Partículas Atrizes

Senhoras e senhores, muito prazer, me chamo _____, porém popularmente me apresento pelo apelido de Ariel. Eu, caros leitores, sou uma partícula atriz. Não tenho nome, forma, gênero, número, grau, sentido, desejo ou ilusões. E meu personagem principal, meu pequeno protagonista, atende pelo nome de Eric, com toda sua forma material, seu gênero fluído, seu número Um, seu grau superlativo que beira o hiperbólico, seus sonhos mais diversos de altruístas a egoístas, seus desejos mundanos e transcendentes e sua ilusão de ser o centro de si mesmo.

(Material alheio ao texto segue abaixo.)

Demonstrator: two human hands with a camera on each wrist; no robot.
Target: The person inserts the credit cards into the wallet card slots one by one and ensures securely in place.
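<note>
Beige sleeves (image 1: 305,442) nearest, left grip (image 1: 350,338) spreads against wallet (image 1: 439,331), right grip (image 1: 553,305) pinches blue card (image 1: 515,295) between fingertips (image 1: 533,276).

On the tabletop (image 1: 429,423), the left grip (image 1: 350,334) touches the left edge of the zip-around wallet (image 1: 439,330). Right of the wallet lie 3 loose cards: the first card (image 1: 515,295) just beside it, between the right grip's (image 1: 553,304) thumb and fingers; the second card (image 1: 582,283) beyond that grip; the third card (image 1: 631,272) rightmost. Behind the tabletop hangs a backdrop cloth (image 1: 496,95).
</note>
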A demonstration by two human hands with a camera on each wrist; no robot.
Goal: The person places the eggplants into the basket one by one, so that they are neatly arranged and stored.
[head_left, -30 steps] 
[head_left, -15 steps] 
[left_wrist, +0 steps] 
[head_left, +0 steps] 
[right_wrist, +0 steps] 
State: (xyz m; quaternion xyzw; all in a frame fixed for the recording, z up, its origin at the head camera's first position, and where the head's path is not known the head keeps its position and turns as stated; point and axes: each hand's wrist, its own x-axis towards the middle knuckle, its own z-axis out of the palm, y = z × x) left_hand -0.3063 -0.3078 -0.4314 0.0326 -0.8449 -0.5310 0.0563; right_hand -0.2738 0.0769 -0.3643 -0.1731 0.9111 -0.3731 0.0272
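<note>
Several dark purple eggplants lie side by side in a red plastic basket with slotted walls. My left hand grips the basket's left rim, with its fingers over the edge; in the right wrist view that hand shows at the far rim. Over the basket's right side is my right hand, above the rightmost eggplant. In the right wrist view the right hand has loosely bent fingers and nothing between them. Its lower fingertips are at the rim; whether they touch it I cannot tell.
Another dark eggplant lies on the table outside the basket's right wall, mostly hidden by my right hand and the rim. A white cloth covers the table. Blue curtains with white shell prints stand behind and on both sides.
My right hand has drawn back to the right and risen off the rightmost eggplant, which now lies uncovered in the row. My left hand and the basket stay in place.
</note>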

Não entendam errado, pessoas da audiência. Não se trata de uma dupla personalidade. Eu sempre fui o Eric, e o Eric sempre soube ser um personagem meu. Se trata de um papel. No imenso palco cósmico que compõe a realidade, meu papel principal é Eric. Algumas vezes sou conselheiro, outras artista, outras amigo, amante, homem, mulher, padrinho, vizinho, colega, enfim. São muitos Erics, sutilmente diferentes, que compõe um grande personagem chamado “Ego”. Até para mim mesmo cumpro um leve papel de tradutor, de trazer as abstrações extremas de nossa psique para o mundo concreto das palavras.

O que me espanta é a raridade deste fenômeno em particular. Não afirmando ser o único ator, todos os humanos são atores de seus próprios personagens. Me espanta quantos se perderam no papel, esqueceram que são os atores para viver mais fielmente seus personagens. Enquanto dia a dia a própria palavra Ariel se parece mais desconexa de mim mesmo, visto que partículas atrizes nem nomes deveram ter, vejo pessoas se apegando ao dinheiro, à fama, ao status, à idade mundana. Nomes são os últimos a irem, mas mesmo a eles as pessoas se apegam. Como quando digo “Eric sem K, apenas com C”, vejo Isabellas corrigindo o segundo L, Thiagos se apegarem ao seu H, Juniors confusos se são a si mesmos ou um reflexo dos pais. Quantos, dos bilhões que somos, se lembram que seu papel é apenas isso, um papel?

O problema dos papéis é quando são levados a sério. Se tornam extremos. Sentimentos de orgulho por não ter a cena mais adequada, ou o tempo de palco julgado correto, revoltas com o cenário e a direção por não darem a devida importância a seus personagens. Recusa a ler o roteiro, a entrar no fluxo, em busca de uma individualidade fria e ilusória.

Somos humanos, irmãs e irmãos. Somos pessoas. Comemos, bebemos, dormimos, sonhamos, lutamos, vivemos uma ampla ou breve vida e morremos. Nada mais. Cada termo, cada caixa, cada medo, cada trauma, cada língua, cada palavra foi nos inserida brutalmente, diretamente na caixa encefálica. Expectativas, frustrações, dores, temores, tudo isso é parte de nossos personagens, não de nossa raiz de atriz. Ver nossos companheiros chorarem, se arrependerem, perderem a vida, nos deveria tocar profundamente, ao ver outras partículas perdidas em seus papeis. Mas nossos personagens, alguns até em sua jornada vilanesca, ignoram o sofrimento de seus atores e se focam no que seus personagens diriam, fariam.

Saiamos por alguns instantes do palco da realidade. Retornemos à coxia ou até ao camarim, trabalhemos a nós mesmos como atores e personas. Reformemos nossas mascaras em prol do cosmos como um todo, não de nosso personagem nesta peça. Não há protagonistas, nem vencedores, nem finais. Lembremo-nos mais que somos atores, e apenas atores. Assim, sem medo, podemos assumir nossos personagens com responsabilidade, improvisar em harmonia, cantar melodias autorais, enfrentar perigos com coragem e chorar lagrimas verdadeiras.

Sejamos o elenco perfeito para o teatro das partículas.